== TASK TO CARRY OUT ==
Return exactly the lines below, starting with the one that has "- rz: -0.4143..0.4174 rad" and going on through the one that has "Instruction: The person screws".

== ENTRIES SUPPLIED ==
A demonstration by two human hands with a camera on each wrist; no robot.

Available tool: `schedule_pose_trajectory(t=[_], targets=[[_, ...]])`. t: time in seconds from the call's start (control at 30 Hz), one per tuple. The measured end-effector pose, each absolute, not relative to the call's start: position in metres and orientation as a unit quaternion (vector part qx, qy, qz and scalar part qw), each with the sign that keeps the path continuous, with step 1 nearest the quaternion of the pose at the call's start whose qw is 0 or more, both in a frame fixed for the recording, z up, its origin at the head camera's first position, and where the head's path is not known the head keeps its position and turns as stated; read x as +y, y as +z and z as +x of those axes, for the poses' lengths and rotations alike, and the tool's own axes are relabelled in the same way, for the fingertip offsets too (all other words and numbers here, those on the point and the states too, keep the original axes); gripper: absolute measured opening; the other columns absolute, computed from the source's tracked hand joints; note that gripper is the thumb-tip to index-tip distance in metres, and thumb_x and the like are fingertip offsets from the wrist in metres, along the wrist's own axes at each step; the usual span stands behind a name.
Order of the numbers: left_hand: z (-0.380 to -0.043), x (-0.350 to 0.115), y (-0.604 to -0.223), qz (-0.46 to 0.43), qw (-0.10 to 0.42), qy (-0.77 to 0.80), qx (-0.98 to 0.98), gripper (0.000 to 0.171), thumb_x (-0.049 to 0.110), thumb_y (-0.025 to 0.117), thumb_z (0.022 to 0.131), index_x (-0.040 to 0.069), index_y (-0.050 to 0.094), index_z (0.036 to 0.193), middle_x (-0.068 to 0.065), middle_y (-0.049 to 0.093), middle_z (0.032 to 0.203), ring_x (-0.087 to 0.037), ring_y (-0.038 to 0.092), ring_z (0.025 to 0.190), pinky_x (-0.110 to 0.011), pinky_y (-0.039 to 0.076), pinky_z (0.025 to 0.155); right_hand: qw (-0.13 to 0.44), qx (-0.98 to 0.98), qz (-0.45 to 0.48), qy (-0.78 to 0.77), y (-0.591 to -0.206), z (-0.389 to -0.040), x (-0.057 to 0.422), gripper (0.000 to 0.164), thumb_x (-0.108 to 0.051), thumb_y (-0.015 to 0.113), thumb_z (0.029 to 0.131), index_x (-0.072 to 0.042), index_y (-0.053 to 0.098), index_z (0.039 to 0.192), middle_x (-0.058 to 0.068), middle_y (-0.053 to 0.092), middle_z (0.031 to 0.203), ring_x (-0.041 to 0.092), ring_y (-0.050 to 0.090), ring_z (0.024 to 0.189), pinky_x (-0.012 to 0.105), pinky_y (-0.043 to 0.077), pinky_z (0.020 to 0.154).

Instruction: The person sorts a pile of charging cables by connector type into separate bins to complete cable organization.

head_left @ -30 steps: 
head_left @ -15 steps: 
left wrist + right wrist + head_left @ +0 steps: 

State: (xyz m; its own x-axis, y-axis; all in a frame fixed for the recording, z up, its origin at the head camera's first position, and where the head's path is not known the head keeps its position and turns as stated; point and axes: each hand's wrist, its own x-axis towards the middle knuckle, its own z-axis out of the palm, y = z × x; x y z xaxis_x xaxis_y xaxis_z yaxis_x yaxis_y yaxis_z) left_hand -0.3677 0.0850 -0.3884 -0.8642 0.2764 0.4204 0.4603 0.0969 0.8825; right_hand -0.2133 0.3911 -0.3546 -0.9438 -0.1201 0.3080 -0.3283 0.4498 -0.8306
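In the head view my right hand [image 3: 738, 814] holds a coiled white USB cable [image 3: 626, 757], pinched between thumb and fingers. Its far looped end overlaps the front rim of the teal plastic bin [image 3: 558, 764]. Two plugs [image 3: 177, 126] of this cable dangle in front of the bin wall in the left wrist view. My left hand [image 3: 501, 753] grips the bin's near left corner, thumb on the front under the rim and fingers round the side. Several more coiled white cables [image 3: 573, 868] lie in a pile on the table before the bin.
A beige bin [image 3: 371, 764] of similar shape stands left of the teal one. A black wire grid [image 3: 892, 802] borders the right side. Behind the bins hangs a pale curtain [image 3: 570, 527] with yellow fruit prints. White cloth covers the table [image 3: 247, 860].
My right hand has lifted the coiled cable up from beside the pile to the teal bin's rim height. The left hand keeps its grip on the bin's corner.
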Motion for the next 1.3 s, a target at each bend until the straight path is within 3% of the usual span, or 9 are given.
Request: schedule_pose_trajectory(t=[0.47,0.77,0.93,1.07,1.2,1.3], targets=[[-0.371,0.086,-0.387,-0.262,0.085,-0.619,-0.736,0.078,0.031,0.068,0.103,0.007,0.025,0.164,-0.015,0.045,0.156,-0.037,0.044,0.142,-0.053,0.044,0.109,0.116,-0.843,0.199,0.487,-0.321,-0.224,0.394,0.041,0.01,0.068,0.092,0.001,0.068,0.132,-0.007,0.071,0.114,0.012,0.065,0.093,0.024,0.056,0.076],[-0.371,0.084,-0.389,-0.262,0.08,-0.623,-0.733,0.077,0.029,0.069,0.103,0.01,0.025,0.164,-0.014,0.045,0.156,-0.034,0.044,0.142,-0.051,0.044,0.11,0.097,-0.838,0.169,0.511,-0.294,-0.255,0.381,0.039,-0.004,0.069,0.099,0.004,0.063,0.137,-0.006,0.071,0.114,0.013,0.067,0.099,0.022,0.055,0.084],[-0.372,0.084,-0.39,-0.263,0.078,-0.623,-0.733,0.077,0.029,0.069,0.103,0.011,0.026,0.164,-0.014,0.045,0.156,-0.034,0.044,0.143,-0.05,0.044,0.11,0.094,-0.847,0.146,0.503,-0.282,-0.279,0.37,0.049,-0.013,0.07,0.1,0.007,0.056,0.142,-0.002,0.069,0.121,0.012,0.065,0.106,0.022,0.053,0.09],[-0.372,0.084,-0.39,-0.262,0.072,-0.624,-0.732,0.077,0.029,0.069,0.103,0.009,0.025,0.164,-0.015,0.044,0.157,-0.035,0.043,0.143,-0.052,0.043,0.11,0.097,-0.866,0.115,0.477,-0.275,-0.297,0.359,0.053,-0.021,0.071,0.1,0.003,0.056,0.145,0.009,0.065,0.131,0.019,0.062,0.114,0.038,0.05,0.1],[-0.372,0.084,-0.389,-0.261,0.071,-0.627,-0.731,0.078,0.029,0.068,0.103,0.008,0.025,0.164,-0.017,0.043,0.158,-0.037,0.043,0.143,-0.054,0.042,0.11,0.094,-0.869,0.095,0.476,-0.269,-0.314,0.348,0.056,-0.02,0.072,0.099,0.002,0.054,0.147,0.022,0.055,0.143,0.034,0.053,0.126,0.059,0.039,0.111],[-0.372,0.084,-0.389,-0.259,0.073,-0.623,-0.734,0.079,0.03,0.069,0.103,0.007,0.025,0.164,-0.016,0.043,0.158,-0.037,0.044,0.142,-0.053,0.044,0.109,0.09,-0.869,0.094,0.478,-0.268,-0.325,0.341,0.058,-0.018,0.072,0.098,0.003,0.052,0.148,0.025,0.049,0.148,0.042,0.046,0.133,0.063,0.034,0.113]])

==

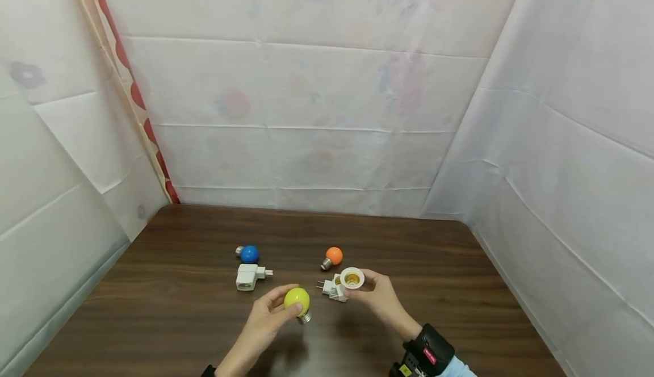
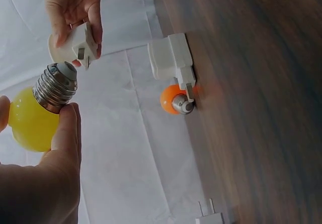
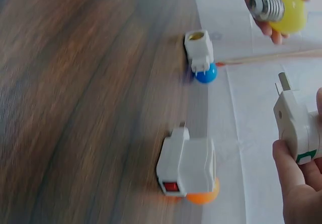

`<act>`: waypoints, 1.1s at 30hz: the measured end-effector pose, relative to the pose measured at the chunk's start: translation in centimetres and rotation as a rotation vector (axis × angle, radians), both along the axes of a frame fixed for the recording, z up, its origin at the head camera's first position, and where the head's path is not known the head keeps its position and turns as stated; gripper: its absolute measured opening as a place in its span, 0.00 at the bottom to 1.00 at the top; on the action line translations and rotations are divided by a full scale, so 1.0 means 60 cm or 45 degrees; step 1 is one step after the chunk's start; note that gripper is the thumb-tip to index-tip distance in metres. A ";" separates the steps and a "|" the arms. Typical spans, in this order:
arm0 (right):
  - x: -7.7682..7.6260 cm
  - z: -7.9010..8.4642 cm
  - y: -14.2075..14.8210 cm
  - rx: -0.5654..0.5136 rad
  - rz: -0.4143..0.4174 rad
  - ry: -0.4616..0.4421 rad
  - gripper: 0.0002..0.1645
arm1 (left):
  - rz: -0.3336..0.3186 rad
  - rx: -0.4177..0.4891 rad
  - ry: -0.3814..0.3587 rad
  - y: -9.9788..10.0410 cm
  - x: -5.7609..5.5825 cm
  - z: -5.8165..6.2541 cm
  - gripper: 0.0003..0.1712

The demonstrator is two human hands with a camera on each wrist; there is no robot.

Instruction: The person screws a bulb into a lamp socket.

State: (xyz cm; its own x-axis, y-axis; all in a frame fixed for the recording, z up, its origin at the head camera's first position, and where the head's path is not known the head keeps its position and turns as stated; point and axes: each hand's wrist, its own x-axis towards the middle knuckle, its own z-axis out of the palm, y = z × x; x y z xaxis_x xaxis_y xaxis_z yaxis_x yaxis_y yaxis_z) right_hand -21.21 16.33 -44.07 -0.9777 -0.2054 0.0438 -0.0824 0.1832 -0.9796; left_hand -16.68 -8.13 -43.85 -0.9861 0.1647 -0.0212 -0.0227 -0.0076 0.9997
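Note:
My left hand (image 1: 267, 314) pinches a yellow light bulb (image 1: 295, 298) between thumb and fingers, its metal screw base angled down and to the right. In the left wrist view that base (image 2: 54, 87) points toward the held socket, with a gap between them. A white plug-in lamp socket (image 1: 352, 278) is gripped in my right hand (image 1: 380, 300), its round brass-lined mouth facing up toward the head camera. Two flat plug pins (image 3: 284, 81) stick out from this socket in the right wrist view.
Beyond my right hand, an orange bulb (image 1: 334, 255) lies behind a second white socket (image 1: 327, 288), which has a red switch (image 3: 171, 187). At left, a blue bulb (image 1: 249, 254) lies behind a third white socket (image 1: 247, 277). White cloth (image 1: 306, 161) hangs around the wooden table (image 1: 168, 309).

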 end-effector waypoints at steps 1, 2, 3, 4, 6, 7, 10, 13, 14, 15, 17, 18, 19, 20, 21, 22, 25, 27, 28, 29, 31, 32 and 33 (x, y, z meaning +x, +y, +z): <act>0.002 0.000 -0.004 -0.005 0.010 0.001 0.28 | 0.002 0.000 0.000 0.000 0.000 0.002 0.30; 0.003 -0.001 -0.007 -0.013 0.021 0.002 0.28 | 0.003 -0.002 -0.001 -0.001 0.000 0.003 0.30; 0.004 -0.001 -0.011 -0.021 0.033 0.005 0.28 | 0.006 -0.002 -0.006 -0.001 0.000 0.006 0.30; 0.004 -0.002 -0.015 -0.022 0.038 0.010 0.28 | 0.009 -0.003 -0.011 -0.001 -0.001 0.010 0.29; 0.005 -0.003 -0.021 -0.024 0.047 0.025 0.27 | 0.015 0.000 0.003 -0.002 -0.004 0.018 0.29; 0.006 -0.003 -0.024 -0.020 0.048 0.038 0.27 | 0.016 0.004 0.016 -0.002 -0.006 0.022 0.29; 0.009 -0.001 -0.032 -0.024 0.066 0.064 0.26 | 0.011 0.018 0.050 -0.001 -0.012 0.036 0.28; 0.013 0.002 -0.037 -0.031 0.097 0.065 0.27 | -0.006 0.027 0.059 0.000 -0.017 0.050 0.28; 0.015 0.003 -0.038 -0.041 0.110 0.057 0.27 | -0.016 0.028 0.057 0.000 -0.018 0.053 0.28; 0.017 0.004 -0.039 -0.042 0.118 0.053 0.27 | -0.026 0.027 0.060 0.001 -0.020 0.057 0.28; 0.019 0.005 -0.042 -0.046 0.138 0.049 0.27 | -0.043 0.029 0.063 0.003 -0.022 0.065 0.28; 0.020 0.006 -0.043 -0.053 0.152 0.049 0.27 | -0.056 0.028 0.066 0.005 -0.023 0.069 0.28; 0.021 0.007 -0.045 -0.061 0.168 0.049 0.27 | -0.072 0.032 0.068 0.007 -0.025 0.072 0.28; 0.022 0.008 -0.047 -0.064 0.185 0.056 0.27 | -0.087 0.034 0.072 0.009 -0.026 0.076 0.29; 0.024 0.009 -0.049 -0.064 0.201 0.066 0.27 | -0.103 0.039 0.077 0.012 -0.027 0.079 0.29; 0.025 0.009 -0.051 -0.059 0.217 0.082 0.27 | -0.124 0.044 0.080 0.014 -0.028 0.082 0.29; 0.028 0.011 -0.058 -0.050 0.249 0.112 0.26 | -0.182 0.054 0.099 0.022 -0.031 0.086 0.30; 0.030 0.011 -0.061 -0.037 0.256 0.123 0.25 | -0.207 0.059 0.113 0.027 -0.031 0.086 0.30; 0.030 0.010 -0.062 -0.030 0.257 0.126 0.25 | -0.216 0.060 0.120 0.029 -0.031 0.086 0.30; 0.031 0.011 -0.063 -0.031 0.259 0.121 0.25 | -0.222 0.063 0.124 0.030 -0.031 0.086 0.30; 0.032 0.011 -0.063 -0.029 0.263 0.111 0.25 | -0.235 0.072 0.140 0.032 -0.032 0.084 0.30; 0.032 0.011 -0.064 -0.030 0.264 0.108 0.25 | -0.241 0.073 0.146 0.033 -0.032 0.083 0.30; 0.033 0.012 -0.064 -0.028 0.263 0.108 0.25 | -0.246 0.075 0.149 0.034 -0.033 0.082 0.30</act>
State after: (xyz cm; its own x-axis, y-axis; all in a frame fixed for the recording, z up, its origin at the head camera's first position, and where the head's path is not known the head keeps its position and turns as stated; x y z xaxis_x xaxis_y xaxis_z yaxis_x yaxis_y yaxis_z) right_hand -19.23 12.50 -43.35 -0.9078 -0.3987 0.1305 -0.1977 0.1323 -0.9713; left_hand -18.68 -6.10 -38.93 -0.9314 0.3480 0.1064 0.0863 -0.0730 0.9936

== OUTPUT BELOW ==
  - rz: -0.4143..0.4174 rad
  - ry: -0.4616..0.4421 rad
  - gripper: 0.0002..0.1645
arm1 (left):
  - rz: -0.3336..0.3186 rad
  - rx: -0.4177..0.4891 rad
  - ry: -0.3814..0.3587 rad
  - y: -9.9788..10.0410 cm
  - x: -5.7609..5.5825 cm
  - z: -5.8165..6.2541 cm
  - gripper: 0.0003..0.1712

The demonstrator is two human hands with a camera on each wrist; there is no robot.

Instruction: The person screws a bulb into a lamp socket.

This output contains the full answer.